__WORK TO BE COMPLETED__
Look below for the line containing "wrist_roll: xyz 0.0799"; from there through the line containing "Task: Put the", both lines included, please set down each line exactly and nothing else.

__EXTRACTED DATA__
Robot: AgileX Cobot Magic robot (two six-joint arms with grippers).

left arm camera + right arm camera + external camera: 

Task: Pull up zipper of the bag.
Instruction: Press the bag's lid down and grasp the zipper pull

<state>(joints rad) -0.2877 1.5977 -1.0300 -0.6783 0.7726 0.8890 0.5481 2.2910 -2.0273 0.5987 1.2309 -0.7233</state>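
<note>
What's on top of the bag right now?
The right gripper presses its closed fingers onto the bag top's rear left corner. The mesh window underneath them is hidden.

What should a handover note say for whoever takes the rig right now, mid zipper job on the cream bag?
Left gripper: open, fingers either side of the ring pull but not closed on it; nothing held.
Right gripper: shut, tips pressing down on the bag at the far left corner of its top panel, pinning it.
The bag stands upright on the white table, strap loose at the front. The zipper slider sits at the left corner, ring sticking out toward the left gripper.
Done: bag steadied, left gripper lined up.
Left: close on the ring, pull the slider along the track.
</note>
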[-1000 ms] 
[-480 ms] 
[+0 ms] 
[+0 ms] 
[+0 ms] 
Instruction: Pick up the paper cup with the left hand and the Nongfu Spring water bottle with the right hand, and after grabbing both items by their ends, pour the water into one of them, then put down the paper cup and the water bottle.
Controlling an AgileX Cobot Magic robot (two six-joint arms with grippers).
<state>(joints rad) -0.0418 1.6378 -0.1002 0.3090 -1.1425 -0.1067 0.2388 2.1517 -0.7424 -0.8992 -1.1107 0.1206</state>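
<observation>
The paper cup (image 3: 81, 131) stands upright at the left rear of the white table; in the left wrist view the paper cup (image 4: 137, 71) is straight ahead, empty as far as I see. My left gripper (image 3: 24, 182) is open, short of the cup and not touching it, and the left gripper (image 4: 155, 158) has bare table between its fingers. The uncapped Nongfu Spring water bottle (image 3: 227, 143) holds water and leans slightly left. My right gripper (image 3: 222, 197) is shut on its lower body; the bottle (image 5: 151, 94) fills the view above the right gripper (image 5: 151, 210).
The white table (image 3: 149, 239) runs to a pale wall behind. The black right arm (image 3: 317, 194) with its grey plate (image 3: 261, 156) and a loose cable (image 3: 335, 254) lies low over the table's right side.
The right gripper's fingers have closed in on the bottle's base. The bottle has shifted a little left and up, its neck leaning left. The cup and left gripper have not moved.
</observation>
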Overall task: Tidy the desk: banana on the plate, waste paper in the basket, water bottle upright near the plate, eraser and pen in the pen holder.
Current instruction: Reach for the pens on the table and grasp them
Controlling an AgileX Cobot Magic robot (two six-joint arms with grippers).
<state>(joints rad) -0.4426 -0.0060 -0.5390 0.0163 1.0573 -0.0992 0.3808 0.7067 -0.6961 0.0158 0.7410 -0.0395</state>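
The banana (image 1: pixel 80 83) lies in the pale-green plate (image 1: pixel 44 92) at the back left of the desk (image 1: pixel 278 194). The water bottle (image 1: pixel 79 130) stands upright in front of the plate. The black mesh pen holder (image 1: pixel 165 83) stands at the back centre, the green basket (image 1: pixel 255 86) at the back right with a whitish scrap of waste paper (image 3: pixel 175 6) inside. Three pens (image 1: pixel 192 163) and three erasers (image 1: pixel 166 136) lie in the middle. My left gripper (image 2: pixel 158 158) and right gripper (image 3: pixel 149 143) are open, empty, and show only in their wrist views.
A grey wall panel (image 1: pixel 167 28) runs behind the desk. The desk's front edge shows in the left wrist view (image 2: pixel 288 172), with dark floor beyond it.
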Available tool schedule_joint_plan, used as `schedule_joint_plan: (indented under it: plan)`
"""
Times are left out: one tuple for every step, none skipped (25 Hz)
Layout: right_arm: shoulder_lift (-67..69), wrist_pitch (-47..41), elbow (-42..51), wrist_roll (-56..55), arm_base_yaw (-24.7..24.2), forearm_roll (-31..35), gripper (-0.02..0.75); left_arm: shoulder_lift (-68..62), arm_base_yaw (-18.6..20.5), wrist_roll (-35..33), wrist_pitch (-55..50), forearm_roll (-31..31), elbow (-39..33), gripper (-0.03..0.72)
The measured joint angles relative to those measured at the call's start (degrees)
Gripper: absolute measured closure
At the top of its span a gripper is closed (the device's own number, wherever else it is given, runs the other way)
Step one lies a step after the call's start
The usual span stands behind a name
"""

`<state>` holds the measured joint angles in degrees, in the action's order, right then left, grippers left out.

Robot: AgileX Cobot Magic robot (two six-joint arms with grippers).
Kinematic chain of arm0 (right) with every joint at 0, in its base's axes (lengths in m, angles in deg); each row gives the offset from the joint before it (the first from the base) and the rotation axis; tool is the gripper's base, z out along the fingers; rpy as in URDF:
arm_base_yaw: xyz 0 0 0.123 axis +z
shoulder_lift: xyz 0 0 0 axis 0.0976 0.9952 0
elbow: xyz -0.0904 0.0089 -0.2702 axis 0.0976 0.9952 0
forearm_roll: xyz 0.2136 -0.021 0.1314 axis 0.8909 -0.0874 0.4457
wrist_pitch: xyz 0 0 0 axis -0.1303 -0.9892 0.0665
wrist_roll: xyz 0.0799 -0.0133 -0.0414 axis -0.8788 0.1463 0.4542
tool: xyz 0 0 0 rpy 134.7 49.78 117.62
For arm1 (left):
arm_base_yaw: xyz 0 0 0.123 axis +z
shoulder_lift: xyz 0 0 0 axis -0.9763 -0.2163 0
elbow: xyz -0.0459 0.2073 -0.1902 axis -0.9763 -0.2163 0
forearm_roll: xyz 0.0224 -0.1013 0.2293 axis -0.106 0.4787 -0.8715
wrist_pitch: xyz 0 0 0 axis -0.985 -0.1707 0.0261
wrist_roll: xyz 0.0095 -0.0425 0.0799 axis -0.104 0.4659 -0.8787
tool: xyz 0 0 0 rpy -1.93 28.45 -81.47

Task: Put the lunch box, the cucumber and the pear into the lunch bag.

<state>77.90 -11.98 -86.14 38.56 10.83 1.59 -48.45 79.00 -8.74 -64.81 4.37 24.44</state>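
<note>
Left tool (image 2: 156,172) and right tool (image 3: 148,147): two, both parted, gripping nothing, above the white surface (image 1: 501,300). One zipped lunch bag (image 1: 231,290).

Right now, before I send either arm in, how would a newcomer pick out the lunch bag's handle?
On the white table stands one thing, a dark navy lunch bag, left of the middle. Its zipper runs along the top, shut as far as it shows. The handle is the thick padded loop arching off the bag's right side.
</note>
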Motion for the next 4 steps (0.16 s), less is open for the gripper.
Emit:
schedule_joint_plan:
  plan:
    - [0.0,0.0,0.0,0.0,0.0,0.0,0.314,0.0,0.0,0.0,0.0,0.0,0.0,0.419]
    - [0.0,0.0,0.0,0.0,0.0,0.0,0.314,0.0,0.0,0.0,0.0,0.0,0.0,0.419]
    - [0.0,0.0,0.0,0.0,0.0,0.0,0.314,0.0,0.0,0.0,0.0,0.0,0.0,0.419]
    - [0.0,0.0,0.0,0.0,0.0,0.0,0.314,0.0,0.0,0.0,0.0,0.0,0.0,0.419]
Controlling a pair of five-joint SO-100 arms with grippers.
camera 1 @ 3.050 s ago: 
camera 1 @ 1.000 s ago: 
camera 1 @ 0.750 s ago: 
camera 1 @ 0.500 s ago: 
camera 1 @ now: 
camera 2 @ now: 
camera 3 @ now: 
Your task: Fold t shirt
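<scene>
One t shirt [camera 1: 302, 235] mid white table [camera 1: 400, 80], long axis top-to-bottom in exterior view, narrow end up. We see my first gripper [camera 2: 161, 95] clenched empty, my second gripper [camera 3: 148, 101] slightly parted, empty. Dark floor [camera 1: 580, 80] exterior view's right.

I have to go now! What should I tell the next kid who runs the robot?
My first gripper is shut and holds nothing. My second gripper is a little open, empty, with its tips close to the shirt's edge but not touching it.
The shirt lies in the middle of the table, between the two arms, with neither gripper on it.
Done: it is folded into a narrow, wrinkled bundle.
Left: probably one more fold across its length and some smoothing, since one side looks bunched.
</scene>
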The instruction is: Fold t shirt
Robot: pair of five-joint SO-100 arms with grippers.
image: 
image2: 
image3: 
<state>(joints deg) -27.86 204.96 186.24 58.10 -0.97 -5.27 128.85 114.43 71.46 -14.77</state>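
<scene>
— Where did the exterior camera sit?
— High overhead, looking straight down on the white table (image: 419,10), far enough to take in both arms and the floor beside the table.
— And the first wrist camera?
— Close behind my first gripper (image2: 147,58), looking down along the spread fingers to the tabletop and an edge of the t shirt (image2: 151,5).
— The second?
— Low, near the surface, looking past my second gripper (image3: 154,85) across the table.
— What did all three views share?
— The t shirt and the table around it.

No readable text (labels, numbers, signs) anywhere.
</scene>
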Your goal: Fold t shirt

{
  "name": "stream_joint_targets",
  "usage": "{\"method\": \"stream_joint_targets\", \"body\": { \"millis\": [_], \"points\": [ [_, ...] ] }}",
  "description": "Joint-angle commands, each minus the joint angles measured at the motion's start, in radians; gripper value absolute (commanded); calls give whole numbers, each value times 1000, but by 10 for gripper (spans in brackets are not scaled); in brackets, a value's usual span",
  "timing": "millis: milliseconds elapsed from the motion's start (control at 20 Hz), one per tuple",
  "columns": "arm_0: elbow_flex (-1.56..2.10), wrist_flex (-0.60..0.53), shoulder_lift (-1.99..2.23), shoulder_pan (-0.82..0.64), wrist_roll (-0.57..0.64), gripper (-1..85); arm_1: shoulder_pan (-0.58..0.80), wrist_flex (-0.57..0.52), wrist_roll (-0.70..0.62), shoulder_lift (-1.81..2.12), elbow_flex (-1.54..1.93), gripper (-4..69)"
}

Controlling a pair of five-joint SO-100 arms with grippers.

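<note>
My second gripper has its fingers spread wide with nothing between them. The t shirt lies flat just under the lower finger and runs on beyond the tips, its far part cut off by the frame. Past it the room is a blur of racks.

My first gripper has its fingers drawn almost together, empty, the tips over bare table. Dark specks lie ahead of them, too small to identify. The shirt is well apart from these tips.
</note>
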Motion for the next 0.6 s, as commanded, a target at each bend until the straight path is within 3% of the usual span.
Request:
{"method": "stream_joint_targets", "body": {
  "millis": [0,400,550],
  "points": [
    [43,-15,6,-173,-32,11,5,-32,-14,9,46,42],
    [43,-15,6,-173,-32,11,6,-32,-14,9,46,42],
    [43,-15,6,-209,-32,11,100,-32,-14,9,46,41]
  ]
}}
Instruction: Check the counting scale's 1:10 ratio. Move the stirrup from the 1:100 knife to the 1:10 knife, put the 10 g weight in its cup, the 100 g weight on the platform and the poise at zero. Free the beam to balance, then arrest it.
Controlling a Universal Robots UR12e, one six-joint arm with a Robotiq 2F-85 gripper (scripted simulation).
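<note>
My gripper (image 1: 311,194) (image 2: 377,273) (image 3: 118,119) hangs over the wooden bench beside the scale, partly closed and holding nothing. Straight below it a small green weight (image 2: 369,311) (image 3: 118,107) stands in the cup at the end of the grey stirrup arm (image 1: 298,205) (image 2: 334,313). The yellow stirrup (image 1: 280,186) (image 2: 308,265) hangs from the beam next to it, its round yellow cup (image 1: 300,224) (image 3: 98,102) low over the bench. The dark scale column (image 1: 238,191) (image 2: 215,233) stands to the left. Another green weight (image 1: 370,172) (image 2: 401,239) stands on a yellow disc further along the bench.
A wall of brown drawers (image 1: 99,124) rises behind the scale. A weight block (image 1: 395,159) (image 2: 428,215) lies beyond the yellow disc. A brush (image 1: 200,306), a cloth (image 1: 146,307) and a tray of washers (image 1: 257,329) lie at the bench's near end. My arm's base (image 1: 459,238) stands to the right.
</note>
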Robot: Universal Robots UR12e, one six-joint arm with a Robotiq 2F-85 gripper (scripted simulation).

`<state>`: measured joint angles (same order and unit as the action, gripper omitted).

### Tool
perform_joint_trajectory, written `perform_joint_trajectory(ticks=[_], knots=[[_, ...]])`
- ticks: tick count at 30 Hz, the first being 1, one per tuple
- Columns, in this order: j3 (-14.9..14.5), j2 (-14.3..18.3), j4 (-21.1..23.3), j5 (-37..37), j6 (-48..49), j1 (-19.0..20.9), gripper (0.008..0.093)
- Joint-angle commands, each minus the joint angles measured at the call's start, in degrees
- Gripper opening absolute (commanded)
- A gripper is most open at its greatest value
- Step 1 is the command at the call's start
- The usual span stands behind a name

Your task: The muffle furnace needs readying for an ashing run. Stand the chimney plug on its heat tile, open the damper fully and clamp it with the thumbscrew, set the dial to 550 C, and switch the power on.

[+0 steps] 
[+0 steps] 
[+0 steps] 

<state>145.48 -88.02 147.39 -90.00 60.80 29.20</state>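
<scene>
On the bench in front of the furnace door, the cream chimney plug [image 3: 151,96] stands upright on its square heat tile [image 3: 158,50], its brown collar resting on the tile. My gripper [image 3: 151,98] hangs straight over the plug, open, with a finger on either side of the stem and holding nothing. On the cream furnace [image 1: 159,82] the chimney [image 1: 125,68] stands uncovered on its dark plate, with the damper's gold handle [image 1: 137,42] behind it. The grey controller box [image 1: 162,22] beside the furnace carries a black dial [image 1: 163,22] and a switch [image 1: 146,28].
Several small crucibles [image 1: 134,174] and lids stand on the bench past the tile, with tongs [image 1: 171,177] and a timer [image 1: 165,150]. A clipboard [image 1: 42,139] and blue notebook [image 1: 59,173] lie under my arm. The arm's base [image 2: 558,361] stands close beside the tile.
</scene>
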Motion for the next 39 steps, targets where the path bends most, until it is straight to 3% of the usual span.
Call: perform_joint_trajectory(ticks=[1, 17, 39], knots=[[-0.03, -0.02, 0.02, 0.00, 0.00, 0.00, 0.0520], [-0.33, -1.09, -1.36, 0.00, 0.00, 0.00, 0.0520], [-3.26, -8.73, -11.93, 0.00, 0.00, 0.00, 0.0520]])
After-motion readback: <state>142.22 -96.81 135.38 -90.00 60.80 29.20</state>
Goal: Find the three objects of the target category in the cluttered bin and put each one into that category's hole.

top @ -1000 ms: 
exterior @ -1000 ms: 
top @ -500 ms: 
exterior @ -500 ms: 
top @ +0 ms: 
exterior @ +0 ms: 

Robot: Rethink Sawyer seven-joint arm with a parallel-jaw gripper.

__ANSWER TO THIS TASK__
wrist_roll: xyz 0.0799 -0.0133 -0.0414 axis -0.8788 0.1463 0.4542
tool: xyz 0 0 0 rpy 134.7 49.78 117.62
For arm1 (left):
arm_base_yaw: xyz 0 0 0.123 axis +z
shoulder_lift: xyz 0 0 0 axis -0.9763 -0.2163 0
elbow: xyz -0.0459 0.2073 -0.1902 axis -0.9763 -0.2163 0
forearm_roll: xyz 0.0224 -0.1013 0.2293 axis -0.106 0.4787 -0.8715
wrist_pitch: xyz 0 0 0 axis -0.985 -0.1707 0.0261
wrist_roll: xyz 0.0095 -0.0425 0.0799 axis -0.104 0.4659 -0.8787
tool: xyz 0 0 0 rpy -1.93 28.45 -81.47

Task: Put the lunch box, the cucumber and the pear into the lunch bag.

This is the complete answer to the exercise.